Saat itu pun Jokowi minta tolong ke Rizal agar bersedia menjadi Menteri Koordinator Kemaritiman. Rizal pun awalnya menolak jabatan itu karena beralasan bukan bidang keunggulannya.

“Itu bukan bidang keunggulan saya. Saya ada daftar nama nih buat ini," kata Rizal saat itu ke Jokowi.

Tapi, Jokowi tetap maunya Rizal Ramli untuk menjadi Menko Kemaritiman. Kata dia, ada beberapa alasan yang disampaikan Jokowi.

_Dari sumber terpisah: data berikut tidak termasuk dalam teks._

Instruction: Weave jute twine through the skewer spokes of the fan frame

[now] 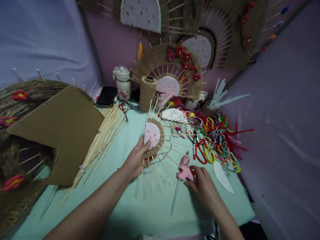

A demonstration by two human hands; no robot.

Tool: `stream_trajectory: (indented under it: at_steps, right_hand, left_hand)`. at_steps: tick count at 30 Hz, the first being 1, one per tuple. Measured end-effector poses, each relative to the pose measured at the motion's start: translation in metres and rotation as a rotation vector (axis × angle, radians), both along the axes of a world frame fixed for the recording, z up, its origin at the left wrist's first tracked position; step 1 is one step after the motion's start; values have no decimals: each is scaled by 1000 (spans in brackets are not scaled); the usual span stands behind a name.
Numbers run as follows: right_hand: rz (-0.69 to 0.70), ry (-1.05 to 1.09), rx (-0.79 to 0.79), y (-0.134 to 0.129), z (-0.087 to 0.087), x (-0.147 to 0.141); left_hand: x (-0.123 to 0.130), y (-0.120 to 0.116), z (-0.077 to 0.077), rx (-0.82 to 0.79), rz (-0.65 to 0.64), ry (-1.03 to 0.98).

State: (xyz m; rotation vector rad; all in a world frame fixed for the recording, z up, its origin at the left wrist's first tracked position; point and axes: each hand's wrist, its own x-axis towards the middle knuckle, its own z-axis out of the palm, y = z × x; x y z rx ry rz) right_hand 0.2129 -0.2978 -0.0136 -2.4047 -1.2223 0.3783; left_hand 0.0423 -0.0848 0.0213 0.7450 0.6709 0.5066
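My left hand [138,155] grips a half-round fan frame [160,135] by its flat side, thumb on the pink-spotted white cloth. Twine is woven in a band around the cloth, and thin sticks [170,155] fan out from it toward the right. A loose strand of twine trails among the sticks. Over the table on the right, my right hand [200,181] has its fingers around the handle of a pink glue gun [184,170]. A clear glue stick [175,196] pokes out of the gun's back end, toward me.
Bundled sticks [107,130] and a cardboard piece [67,133] lie left. Behind are a twine spool [148,93], a white jar [123,83] and a finished flowered fan [170,63]. Red-handled scissors [200,151] and colourful pipe cleaners [220,133] lie right, near a white half-disc [223,176].
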Motion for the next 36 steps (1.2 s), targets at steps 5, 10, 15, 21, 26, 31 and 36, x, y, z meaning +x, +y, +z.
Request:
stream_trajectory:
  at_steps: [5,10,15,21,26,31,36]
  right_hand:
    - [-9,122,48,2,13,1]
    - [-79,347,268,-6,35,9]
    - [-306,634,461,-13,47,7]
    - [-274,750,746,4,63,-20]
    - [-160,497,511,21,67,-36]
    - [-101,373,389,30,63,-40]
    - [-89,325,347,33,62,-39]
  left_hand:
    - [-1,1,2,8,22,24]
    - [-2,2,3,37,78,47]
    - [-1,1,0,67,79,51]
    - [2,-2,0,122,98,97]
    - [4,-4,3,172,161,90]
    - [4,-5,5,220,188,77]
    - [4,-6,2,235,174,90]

"Enggak-enggak, saya maunya Mas Rizal, karena Mas Rizal orangnya berani, yang kedua, ngerti masalah. Kalau cuma modal berani aja, ya preman. Kalau hanya ngerti masalah orang pintar, tak ada keberanian, enggak ada perubahan. Jadi saya mau Mas Rizal,” jelas Rizal.

Rizal beberapa kali menolaknya. Dia bilang hanya ingin di luar pemerintahan. Kalau Jokowi perlu, ia mengaku siap membantunya dengan menyumbangkan saran pikiran.

Tapi, Jokowi pun mengeluarkan kalimat permintaan yang tampaknya membuat hati Rizal luluh.

“Mas Rizal, yang minta tolong itu bukan saya Jokowi presiden. Siapa sih saya dibanding mas Rizal, pengalaman, jam terbang. Yang minta tolong ini rakyat Indonesia yang kepengin hidupnya lebih baik," ujar Rizal

"Karena dia ngomong gitu, saya lemes. Akhirnya yasudah mas saya ambil hikmahnya. Tapi, dengan satu syarat ya, enggak lapor-lapor sama Pak JK," kata Rizal.